Linear algebra computable I'm working in a linear algebra software, but I have a problem.
If I try to reduce the matrix to reduced echelon form, many resources will be consumed.
That is, if I perform many basic operations such as change rows positions, multiply, sum, etc, then this would be very expensive to implement. 
So I'm looking for a more effective procedure such as a formula or something more elegant.
Is there any way?
 A: It's the nature of the beast.  Reducing to row echelon form requires $O(n^3)$ operations for a general $n\times n$ matrix.

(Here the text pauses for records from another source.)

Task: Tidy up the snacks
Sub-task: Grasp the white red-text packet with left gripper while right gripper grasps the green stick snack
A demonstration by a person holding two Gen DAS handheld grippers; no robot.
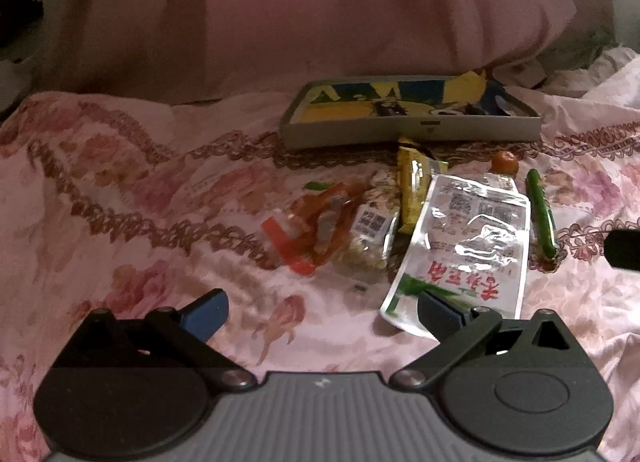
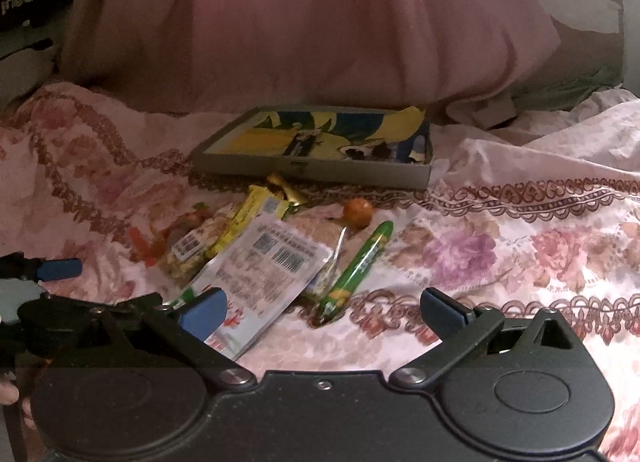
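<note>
Pink floral bedding [image 1: 160,198] covers the bed, with a big pink pillow [image 1: 320,2] at the far side. Just in front of the pillow lies a shallow grey box [image 1: 408,130] with yellow-and-blue printed lining. Nearer, the snacks lie in a loose heap: a large silvery pouch [image 1: 464,238] with barcodes and red lettering, a clear bag of nuts [image 1: 372,230] touching its left edge, an orange-red wrapper [image 1: 308,230] beside that, a yellow bar [image 1: 412,190] between nuts and pouch, a green stick [image 1: 542,214] just right of the pouch, and a small orange sweet [image 1: 505,163] near the box. The left gripper [image 1: 320,312] and right gripper [image 2: 320,308] both have their fingers spread wide, released, grasping nothing.
</note>
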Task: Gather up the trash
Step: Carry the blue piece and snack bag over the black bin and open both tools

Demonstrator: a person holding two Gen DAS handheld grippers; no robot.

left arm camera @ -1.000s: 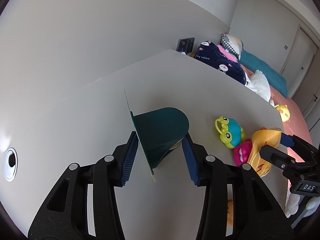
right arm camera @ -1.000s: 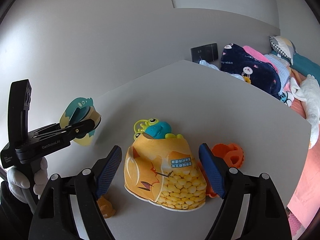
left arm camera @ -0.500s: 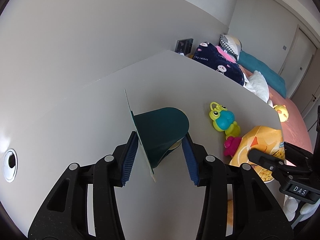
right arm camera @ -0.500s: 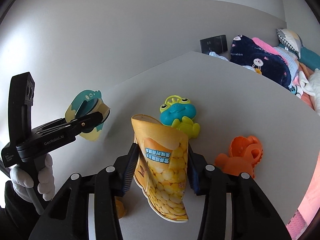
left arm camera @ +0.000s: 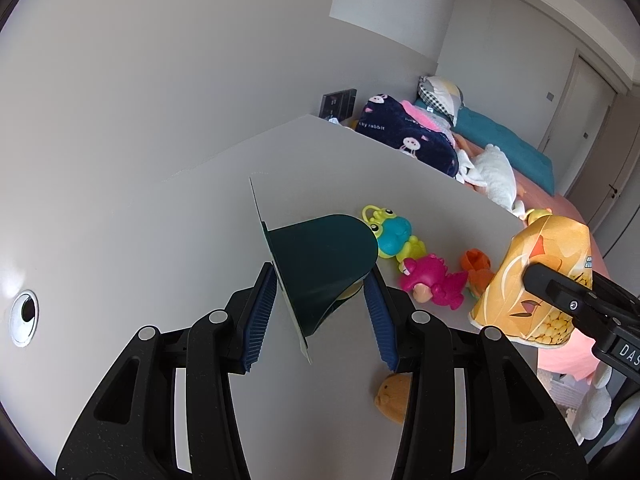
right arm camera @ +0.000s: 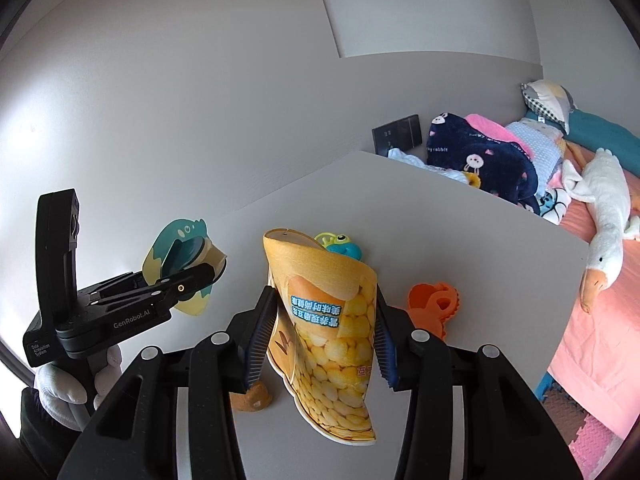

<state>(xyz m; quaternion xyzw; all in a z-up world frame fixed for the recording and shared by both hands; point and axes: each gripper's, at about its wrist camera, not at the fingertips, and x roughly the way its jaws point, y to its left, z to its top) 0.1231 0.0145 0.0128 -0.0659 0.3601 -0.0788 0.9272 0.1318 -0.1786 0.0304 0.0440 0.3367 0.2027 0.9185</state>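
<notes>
Squeezing the corn snack bag (right arm camera: 324, 332), the right hand-held gripper (right arm camera: 320, 340) needed firm pressure, while the left hand-held gripper (left arm camera: 320, 312) pinched the dinosaur card (left arm camera: 316, 268).

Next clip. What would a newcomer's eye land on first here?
Probably the yellow corn-print snack bag, pinched upright between the pads of the right hand-held gripper above the white table. Next, the dark teal folded card clamped in the left hand-held gripper, then the bright toys behind: a blue-green frog and a pink dinosaur.

Yellow snack bag (right arm camera: 324, 344), gripped, lifted.
</notes>
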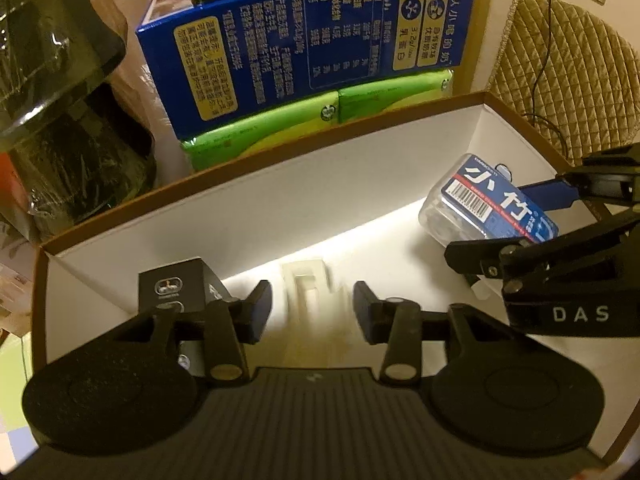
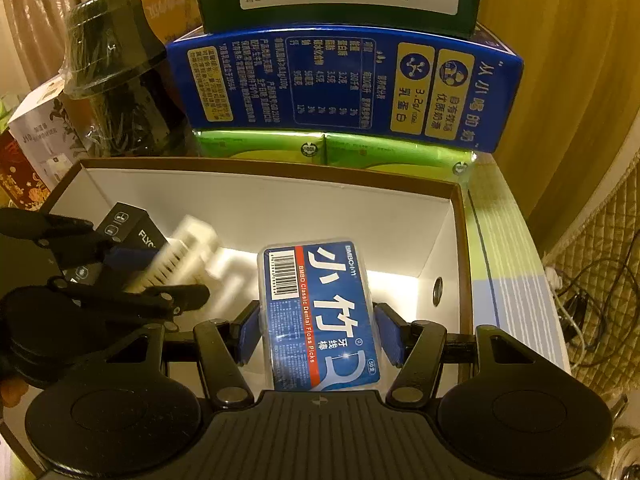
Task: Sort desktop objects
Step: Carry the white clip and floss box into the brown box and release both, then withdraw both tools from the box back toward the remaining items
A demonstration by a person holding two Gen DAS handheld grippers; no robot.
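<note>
**Two items at the box, drop-off half done**

Your white storage box (image 2: 256, 200) sits ahead of both grippers, under them. Your right gripper (image 2: 316, 334) pinches the floss pick case (image 2: 320, 312) between its blue pads, low inside the box, not yet let go. Black carton (image 1: 172, 286) already lies in the box, just left of your left gripper (image 1: 312, 312). That gripper's jaws are spread; the white brush (image 1: 306, 280), blurred, lies between them, seemingly loose. Remaining desktop items: can't tell.
</note>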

Unless you are working in a purely functional language, it is important to operate on a single matrix in-place, and not make a lot of copies of rows as you proceed.  If you are dealing with matrix entries of a fixed size, such as floats or finite field elements, then there are blocked algorithms that help with memory locality.  For integer matrices, you could look into the Bareis algorithm.
Having said all that, your best bet is to look for a well-written library (such as BLAS or LAPACK) that already implements these fundamental linear algebra algorithms. 
A: There is no formula to get the row echelon form of a matrix. You can implement the intermediate steps as matrix multiplications with elementary matrices.
You should look into linear algebra libraries for whatever language you are working in. There are almost certainly efficient implementations for any common operation.